Let’s say you have two projects that were living in their own repository for ages. And all of a sudden it make sense to move a subset of code, and its whole commit history, from the first to the second.

That’s a topic I already addressed. See for instance my previous articles on an internal corporate project I open-sourced, a migration from SVN to Git, and Git sub-tree cleaning.

Should we really keep revisiting the subject again and again? Yes, cause things have changed! Since v1.7.2, Git supports orphan branches. And we’ll now use them to keep unrelated branches sharing the same root until their merging point.

We start with the source repository. The code we’re about to move is available in the develop branch:

$ git clone https://github.com/kdeldycke/source-project.git
$ cd ./source-project
$ git checkout develop

To prevent any bad move, we detach the local copy of the repository from its remote branches:

$ git remote rm origin

Now we can start cleaning the develop branch to only keep the subset of code we’d like to move.

First we remove other branches and all tags:

$ git branch -D master
$ git tag -d `git tag | grep -E '.'`

In my case, and after studying the whole commit history, the code lived under the following past and current locations:

  • ./folder1/lib/*
  • ./folder2/subfolder/data-lib/*
  • ./folder3/scripts/*
  • ./script_tools.py

I then managed to produce a one-liner find command satisfying all these path constraints. Combined with the filter-branch action, I was allowed me to remove all content but these path within the whole commit history:

$ git filter-branch --force --prune-empty --tree-filter 'find . -type f -not -ipath "*lib*" -and -not -ipath "*script*" -and -not -ipath "./.git*" -and -not -path "." -print -exec rm -rf "{}" \;' -- --all

I revisited the new commit log which was way cleaner.

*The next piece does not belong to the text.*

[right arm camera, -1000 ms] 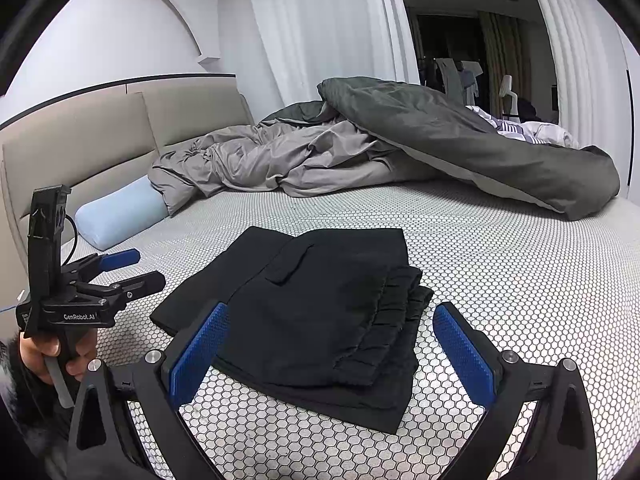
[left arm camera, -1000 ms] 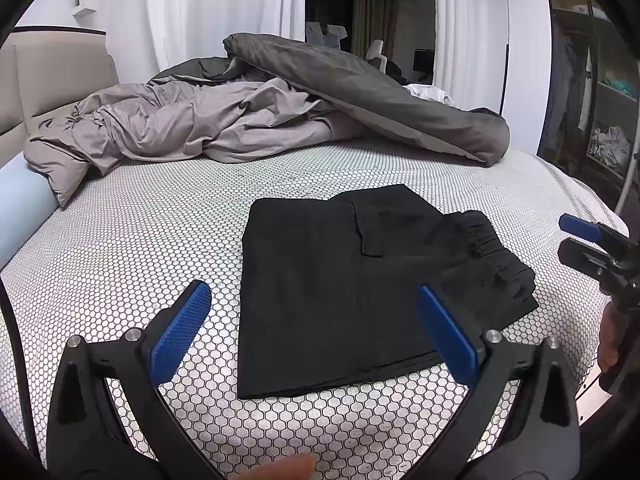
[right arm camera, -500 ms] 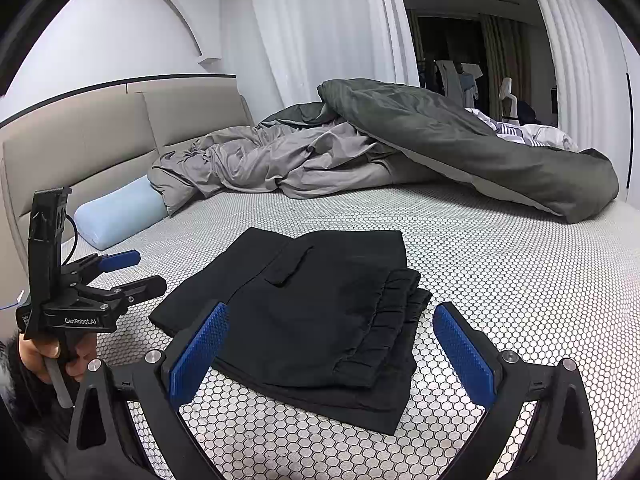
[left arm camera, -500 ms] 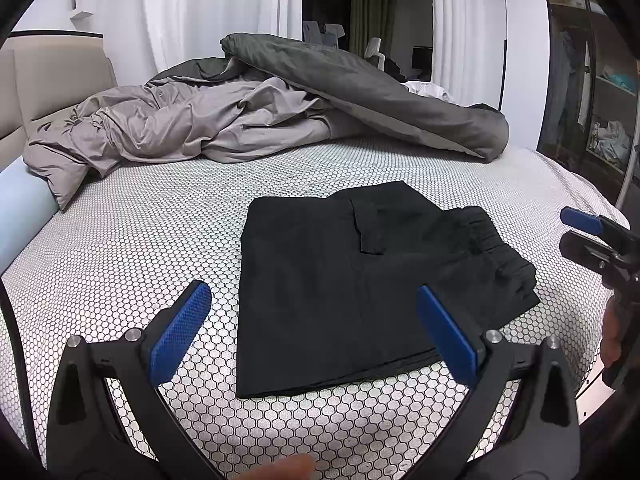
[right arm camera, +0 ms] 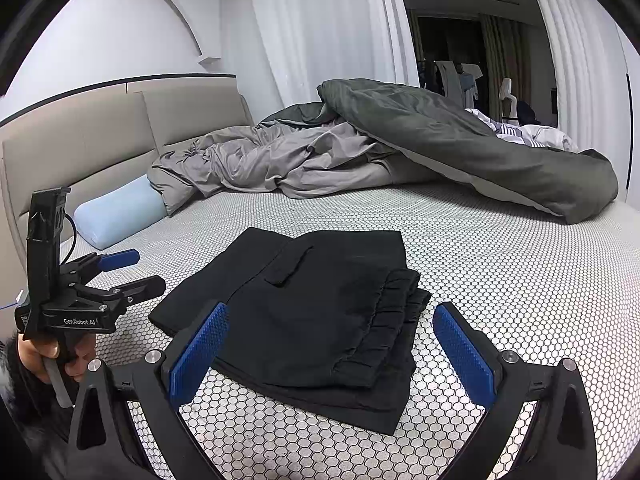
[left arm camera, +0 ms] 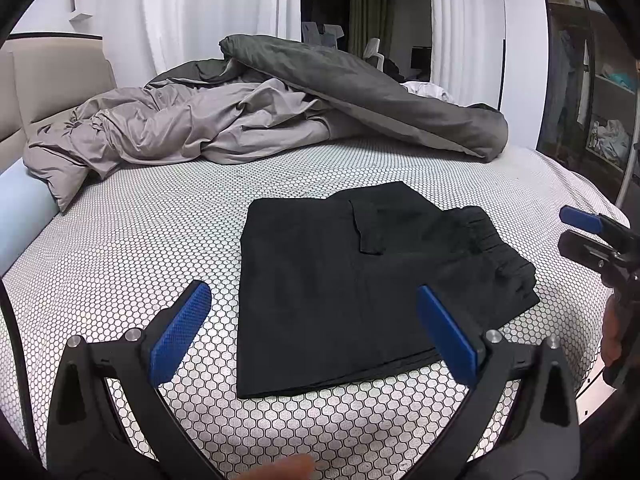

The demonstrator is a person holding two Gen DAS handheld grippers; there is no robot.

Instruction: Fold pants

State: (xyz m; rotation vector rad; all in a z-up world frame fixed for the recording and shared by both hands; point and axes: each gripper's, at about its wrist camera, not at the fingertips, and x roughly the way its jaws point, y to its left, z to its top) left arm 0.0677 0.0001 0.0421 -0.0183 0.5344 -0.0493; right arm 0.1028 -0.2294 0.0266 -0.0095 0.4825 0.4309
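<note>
**Folded pants at rest, both grippers held clear**

Little has moved since the earlier frames: the pants (left arm camera: 372, 280) are seen in the same folded stack at the centre of both views, and the grippers are held where they were.

The pants are laid flat on the honeycomb-patterned bed (left arm camera: 140, 240), with the elastic waistband turned toward the right of the left wrist view. A pocket flap is seen on the top layer. In the right wrist view the pants (right arm camera: 316, 312) are shown in several stacked layers, waistband at lower centre.

The left gripper (left arm camera: 314, 334) is held wide open above the near edge of the pants, and nothing is gripped. The right gripper (right arm camera: 332, 350) is likewise spread wide and empty, apparently just above the cloth, though contact cannot be judged.

A rumpled duvet (left arm camera: 320, 108) is piled across the upper part of the frame, well apart from the pants. A pale blue pillow (right arm camera: 120, 216) is seen at middle left.
</note>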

But the command above was too much coarse-grained, so I had to repeat the operation again to get the exact sub-tree I was looking for:

$ git filter-branch --force --prune-empty --tree-filter 'find . -type f -iname ".gitignore" -print -exec rm -rf "{}" \;' -- --all
$ git filter-branch --force --prune-empty --tree-filter 'if [ -d ./calibration ]; then rm -rf ./calibration; fi' -- --all
$ git filter-branch --force --prune-empty --tree-filter 'if [ -f ./script_tools.py ]; then mkdir -p ./folder3/scripts; mv ./script_tools.py ./folder3/scripts/; fi' -- --all

Now that I have the perfect history for the minimal subset of code I’m targeting, we can flatten the commit log:

$ git rebase --root

Rebasing is not an exact science and you might end-up with empty commits:

(...)
Could not apply 2a4f66a6fa114846bb80c3d488e41a186bce4894...
The previous cherry-pick is now empty, possibly due to conflict resolution.
If you wish to commit it anyway, use:

    git commit --allow-empty

Otherwise, please use 'git reset'
(...)

In which case I simply ignore the problem and order the rebasing action to continue as many times necessary to let the process complete:

$ git rebase --continue
$ git rebase --continue
$ git rebase --continue

Finally, we clean-up:

$ git reflog expire --all
$ git gc --aggressive --prune

Let’s now switch to the repository that will become the new home for our code:

$ cd ..
$ git clone https://github.com/kdeldycke/destination-project.git
$ cd ./destination-project

We create a new detached, orphan branch:

$ git symbolic-ref HEAD refs/heads/orphan
$ rm .git/index
$ git clean -fdx
$ git commit -m 'Temporary initial commit for orphan branch.' --allow-empty

Then publish that new orphan branch upstream:

$ git push --set-upstream origin orphan

At this point I encourage you to check in your GUI that the said orphan branch is really detached from your usual branches:

Time to import the branch we cleaned from the source repository:

$ git checkout orphan
$ git remote add code_import ../source-project
$ git fetch code_import

We then replace our orphan branch by the code we just imported:

$ git rebase code_import/develop

Once everything’s at your taste, we can remove the relationship with the source project and push the newly populated orphan branch upstream:

$ git branch -r -D code_import/develop
$ git push --force --set-upstream origin orphan